AI

Milvus Hybrid Search

In Milvus, a hybrid search is a vector search that incorporates the attribute filtering. Using specific Boolean expressions to filter either the scalar fields or the primary key field, you can apply specific conditions to narrow down your search.

This tutorial demonstrates how to perform a basic hybrid search in Milvus using the PyMilvus API.

Requirements:

To use the provided methods and the code in this post, ensure that you have the following:

  1. Access to a Milvus server
  2. Python 3.10+ and higher
  3. Installed PyMilvus

With the given requirements met, we can proceed with the tutorial.

Create a Collection

Before we dive into performing a hybrid search in Milvus, let us start by setting up a basic collection for demonstration purposes.

We can do this by setting up the necessary collection parameters such as the field schema, collection schema, and the collection name.

We use the Milvus Python API to create a primary collection to store the film information. Remember that this is demo data and does not represent a real-world data or schema configuration.

from pymilvus import CollectionSchema, FieldSchema, DataType

film_id = FieldSchema(

  name="film_id",

  dtype=DataType.INT64,

  is_primary=True,

)

film_title = FieldSchema(

  name="film_title",

  dtype=DataType.VARCHAR,

  max_length=200,

)

film_director = FieldSchema(

  name="film_director",

  dtype=DataType.VARCHAR,

  max_length=100,

)

film_release_year = FieldSchema(

  name="film_release_year",

  dtype=DataType.INT64,

)

film_genre = FieldSchema(

  name="film_genre",

  dtype=DataType.VARCHAR,

  max_length=50,

)

film_intro = FieldSchema(

  name="film_intro",

  dtype=DataType.FLOAT_VECTOR,

  dim=2

)

schema = CollectionSchema(

  fields=[film_id, film_title, film_director, film_release_year, film_genre, film_intro],

  description="Film search",

  enable_dynamic_field=True

)

collection_name = "film"

The previous example uses the PyMilvus SDK to setup a basic collection schema with the defined parameters. This contains fields such as the “film_id”, “film_title”, “film_release_year”, etc.

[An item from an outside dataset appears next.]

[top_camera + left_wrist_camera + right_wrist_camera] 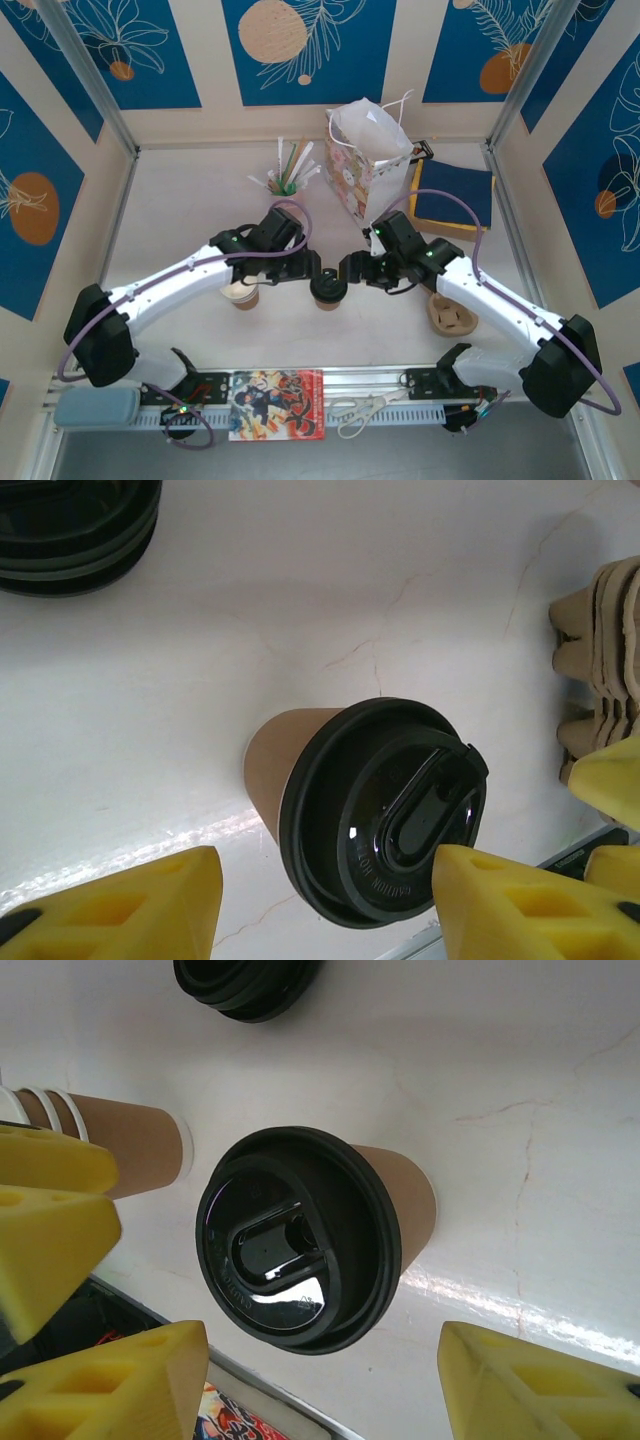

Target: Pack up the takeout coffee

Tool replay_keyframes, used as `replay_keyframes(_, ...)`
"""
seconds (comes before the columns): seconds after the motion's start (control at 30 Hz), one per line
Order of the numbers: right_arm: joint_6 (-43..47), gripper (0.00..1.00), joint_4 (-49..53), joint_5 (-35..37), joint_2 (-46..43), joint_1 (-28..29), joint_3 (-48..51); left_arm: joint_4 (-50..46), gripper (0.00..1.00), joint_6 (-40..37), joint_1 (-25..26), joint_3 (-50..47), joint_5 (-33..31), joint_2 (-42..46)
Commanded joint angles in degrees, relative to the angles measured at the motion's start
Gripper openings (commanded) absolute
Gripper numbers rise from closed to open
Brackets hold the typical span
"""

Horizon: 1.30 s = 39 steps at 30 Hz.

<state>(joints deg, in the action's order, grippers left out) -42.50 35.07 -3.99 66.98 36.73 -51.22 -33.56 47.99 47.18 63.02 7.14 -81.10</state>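
Progress on packing: the coffee cup [375, 810], brown paper with a black lid [290, 1240] already pressed on, stands upright on the white surface [300, 600], between the left jaws and also between the right jaws. Both pairs are partly open, with one of the yellow pads [520, 900] on each side of the cup. The right jaws are clear of it on both sides. One pad of the left jaws lies at the lid's rim, contact uncertain, and the other is apart from the cup. Neither pair holds anything.

Lidding appears done. Gripping, lifting and placing into the paper bag [368, 160], well beyond both pairs, is judged to remain.

Surroundings: spare cups [120, 1140] behind the left jaws; stacked lids [80, 525] past the cup from both pairs; pulp carriers [450, 315] behind the right jaws; straws [285, 175] beside the bag.

Obstruction: the two pairs crowd one cup, and their pads sit near each other.
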Motion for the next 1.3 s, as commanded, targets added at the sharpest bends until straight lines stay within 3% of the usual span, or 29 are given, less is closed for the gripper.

Once we are done, we can create the collection using the previous schema. The code is as follows:

from pymilvus import Collection

collection = Collection(

  name=collection_name,

  schema=schema,

  using='default',

  shards_num=2

)

Upon creation, we can use the collection.insert() method to insert the sample data into the collection as shown in the following definition:

film_data = [

{

  "film_id": 1,

  "film_title": "Inception",

  "film_director": "Christopher Nolan",

  "film_release_year": 2010,

  "film_genre": "Science Fiction",

  "film_intro": [0.1, 0.5], # Sample float vector

  },

{

  "film_id": 2,

  "film_title": "The Shawshank Redemption",

  "film_director": "Frank Darabont",

  "film_release_year": 1994,

  "film_genre": "Drama",

  "film_intro": [0.2, 0.7], # Sample float vector

},

]

To insert the data, connect to the Milvus server and call the insert() method as follows:

collection = Collection("film")
mr = collection.insert(film_data)

This should insert the “film_data” that is previously defined into the film collection.

Load the Collection

Before searching the data that is stored in the collection, we need to load the collection from the system disk to the system memory. You can check out our tutorial on Milvus Load Collection to learn more.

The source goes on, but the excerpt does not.